I'm interested. DM me with what you would like. I have hybrids, NMT and a few gold nuggets

*edit Selling elsewhere


----------



## AppleCat (Apr 28, 2020)

I can give a gold nugget!  Would love to join!


----------



## 0orchid (Apr 28, 2020)

I can bring 2 NMT


----------



## Aubrey895 (Apr 28, 2020)

Can I come please


----------



## cannolis (Apr 28, 2020)

can I come by please? I'll give you a NMT on arrival! c:


----------



## Lucyme (Apr 28, 2020)

Would love to come by if you're still open?


----------



## GEEBRASS (Apr 28, 2020)

Same, would love to come by if still open! Will leave a NMT.


----------



## MayorKat54231 (Apr 28, 2020)

Would love to come if your still open, I’ll. ring NMT


----------



## Hobowire (Apr 28, 2020)

last call.


----------



## LaFra (Apr 28, 2020)

Can i too? ^^


----------



## Pr0t0 (Apr 28, 2020)

Would love to join <(^-^<)  - ofc leaving tips! Would also love to come over a few times


----------



## Bird_9 (Apr 28, 2020)

pm you for coming


----------



## esweeeny (Apr 28, 2020)

Hi my boyfriend and I would love to come!!

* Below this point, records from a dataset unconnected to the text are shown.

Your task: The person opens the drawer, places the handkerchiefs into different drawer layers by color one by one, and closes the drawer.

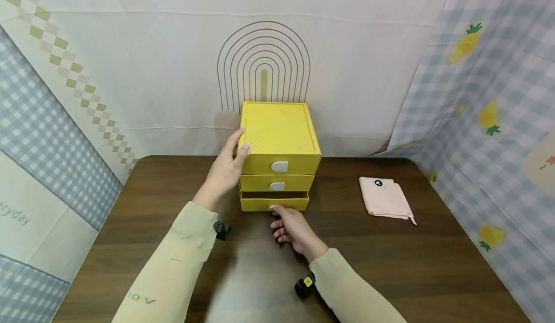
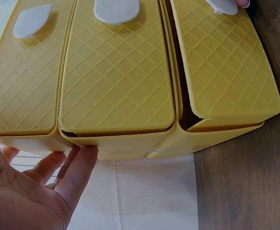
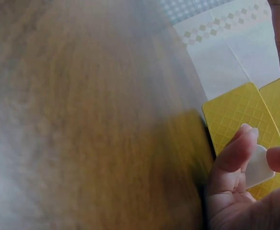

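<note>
Hands at a yellow drawer unit (image 1: 279, 137) by the table's (image 1: 130, 207) back edge: left hand (image 1: 225, 169) flat, fingers straight, against its side; right hand (image 1: 295, 229) pinching the bottom drawer's (image 1: 274, 201) white tab (image 3: 257, 167).

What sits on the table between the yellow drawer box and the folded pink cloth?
Nothing: between the drawer box and the pink cloth, only bare brown table shows, as seen in the head view.
</note>
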The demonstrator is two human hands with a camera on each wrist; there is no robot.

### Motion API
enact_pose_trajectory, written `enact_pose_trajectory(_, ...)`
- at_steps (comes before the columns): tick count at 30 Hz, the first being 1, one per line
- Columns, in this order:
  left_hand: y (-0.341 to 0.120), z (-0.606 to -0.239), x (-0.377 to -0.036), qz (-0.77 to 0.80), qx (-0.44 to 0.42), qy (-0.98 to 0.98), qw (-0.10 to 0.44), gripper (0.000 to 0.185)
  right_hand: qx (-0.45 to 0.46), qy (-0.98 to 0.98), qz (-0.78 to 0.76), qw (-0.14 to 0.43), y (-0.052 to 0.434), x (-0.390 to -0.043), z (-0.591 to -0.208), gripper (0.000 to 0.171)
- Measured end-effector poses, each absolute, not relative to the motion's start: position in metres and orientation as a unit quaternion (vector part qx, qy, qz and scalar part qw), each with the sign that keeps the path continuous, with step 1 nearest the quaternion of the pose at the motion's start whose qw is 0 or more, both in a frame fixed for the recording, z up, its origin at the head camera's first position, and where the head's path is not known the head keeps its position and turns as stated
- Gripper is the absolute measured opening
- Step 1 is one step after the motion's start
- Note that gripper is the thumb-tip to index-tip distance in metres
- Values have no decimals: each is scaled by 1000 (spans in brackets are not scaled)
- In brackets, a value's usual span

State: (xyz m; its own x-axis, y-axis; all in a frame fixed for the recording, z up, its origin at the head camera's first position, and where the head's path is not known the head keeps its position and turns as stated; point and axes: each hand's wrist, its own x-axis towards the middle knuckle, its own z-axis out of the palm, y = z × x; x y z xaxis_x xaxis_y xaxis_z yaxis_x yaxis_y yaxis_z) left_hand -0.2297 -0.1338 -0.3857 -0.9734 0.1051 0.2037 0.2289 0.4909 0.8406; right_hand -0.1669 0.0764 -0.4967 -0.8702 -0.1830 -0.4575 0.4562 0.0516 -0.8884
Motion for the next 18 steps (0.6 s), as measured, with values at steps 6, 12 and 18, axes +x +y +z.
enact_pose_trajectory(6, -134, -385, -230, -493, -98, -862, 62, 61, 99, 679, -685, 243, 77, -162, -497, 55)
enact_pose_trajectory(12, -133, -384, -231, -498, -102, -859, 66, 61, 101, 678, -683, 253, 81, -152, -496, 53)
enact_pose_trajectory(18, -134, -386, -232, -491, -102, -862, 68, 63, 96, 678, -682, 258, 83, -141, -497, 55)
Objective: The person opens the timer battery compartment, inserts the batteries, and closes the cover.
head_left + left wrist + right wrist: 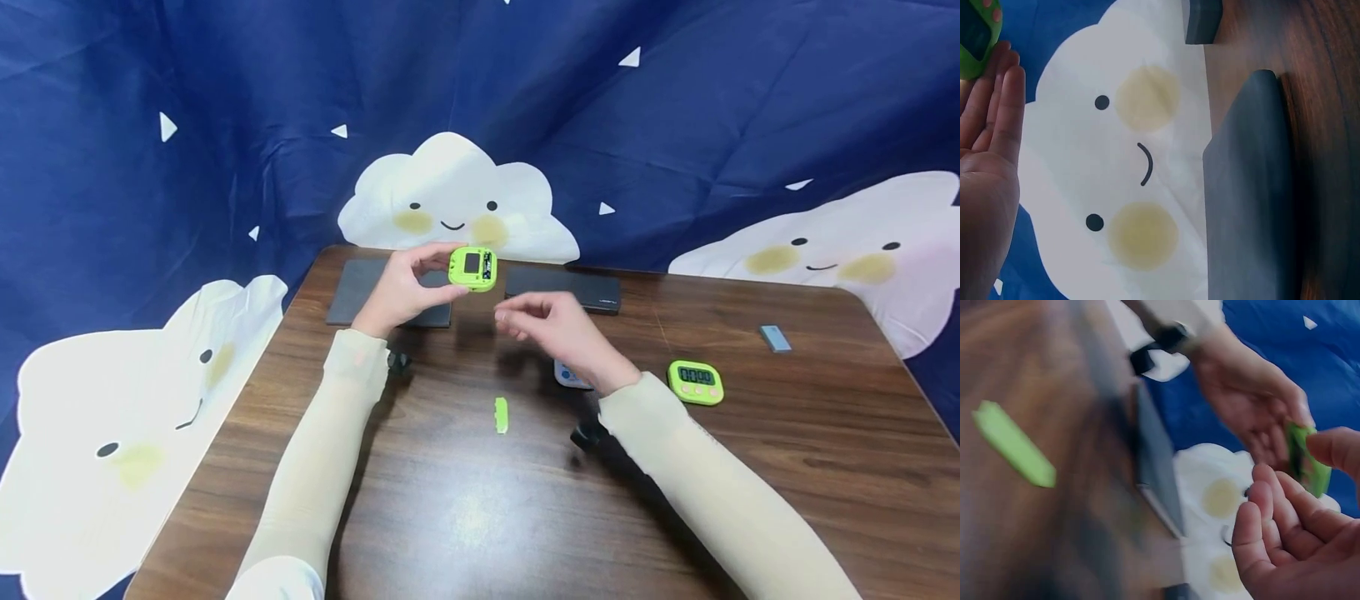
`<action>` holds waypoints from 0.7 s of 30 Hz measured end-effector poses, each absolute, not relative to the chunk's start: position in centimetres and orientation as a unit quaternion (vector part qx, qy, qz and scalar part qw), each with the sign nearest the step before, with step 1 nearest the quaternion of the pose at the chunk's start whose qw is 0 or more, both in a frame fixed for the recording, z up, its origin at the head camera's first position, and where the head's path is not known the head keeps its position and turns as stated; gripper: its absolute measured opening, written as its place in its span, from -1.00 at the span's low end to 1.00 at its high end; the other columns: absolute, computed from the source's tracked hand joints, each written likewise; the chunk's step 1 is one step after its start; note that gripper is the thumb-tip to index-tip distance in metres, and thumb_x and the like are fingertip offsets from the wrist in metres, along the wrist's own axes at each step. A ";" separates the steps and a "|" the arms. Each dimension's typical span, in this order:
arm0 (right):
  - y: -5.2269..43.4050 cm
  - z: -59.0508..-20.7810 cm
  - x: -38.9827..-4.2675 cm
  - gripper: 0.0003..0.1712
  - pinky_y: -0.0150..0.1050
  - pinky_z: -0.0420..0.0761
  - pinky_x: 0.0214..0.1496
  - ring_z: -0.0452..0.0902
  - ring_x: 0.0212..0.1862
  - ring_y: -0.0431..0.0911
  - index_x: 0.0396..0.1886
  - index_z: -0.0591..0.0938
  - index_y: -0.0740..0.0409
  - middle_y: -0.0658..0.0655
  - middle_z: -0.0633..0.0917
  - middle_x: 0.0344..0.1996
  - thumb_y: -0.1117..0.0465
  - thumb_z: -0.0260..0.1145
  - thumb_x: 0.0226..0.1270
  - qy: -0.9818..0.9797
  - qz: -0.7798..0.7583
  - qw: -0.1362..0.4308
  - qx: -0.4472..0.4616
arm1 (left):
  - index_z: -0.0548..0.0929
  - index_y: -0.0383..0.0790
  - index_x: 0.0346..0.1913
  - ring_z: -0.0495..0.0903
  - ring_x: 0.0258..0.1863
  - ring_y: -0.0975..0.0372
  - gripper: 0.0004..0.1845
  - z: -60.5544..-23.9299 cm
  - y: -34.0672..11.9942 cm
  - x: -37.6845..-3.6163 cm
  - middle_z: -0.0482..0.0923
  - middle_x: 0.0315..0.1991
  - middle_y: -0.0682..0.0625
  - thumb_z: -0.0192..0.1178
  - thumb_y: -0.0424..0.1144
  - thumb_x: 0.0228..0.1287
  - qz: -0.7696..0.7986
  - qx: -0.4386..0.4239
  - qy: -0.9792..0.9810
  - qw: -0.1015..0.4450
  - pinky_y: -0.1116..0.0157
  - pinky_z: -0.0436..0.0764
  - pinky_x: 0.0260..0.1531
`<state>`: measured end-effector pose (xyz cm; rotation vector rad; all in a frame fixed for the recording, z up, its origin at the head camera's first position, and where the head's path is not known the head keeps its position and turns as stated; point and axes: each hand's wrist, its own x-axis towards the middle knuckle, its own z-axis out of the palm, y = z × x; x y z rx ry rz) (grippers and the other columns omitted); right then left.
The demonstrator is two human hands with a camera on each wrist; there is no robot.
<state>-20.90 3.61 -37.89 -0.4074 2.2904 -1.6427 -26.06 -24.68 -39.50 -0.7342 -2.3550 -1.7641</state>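
My left hand [405, 287] pinches a green digital timer [465, 260] above the table, its back turned towards me. An uncovered battery slot [487, 266] shows dark and silvery parts on that back. The left wrist view catches the timer's screen side [975, 37] beyond straight fingers. Just right of and below the timer is my right hand [558, 329], fingers loosely bent. In the right wrist view, thumb and fingers of this hand [1297, 531] stand apart with nothing visible between them. A green battery cover [501, 414] lies on the table below the hands.
Another green timer [696, 382] lies screen up on the wooden table [420, 500], right of my right forearm. A white-and-blue device [572, 376] is partly hidden under that hand. A small blue block [775, 338] lies farther right. At the back are a dark flat pad [352, 292] and a black box [600, 292].
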 end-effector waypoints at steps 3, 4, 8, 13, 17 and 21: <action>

I can pay with NMT TICKETS <3


----------



## bonsai_jam (Apr 28, 2020)

I would also like to come


----------



## Hobowire (Apr 28, 2020)

set?

	Post automatically merged: Apr 28, 2020

?


----------



## Hobowire (Apr 28, 2020)

.


----------



## minnue (Apr 28, 2020)

Are you still taking guests? o:


----------



## Olimar (Apr 28, 2020)

If you are still letting people sell their turnips I am interested in coming. I would have a few trips to make but I can tip each time!


----------



## FireNinja1 (Apr 28, 2020)

I'd like to come, but I'm out of NMT. Are you willing to take IGB instead? I know it's less than ideal, but I'm really just out of NMT.


----------



## sainxD (Apr 28, 2020)

If you're still taking guests I have a NMT available.


----------



## gerudovalley (Apr 28, 2020)

Same, I also have NMT, if still available!


----------



## xsopants (Apr 28, 2020)

I have NMT if you're still open


----------



## edrinaline (Apr 28, 2020)

hello! i’d like to come in exchange for a nmt! are you allowing multiple trips?


----------



## ellenjnguyen (Apr 28, 2020)

Hi there if you are still taking guests I have a gold nugget I could offer!


----------



## ObeseMudkipz (Apr 28, 2020)

Hey can I come over for 2 trips? I can provide 2 nmt on the first trip


----------



## Hobowire (Apr 28, 2020)

closed.


----------



## Fey (Apr 28, 2020)

I’d love to come for a gold nugget, if the offer still stands!


----------



## Kadori (Apr 28, 2020)

I am desperate for bells may i come i have gold nuggies for you


----------



## Hobowire (Apr 28, 2020)

yup.


----------



## Hobowire (Apr 28, 2020)

time 9:22PM EST


----------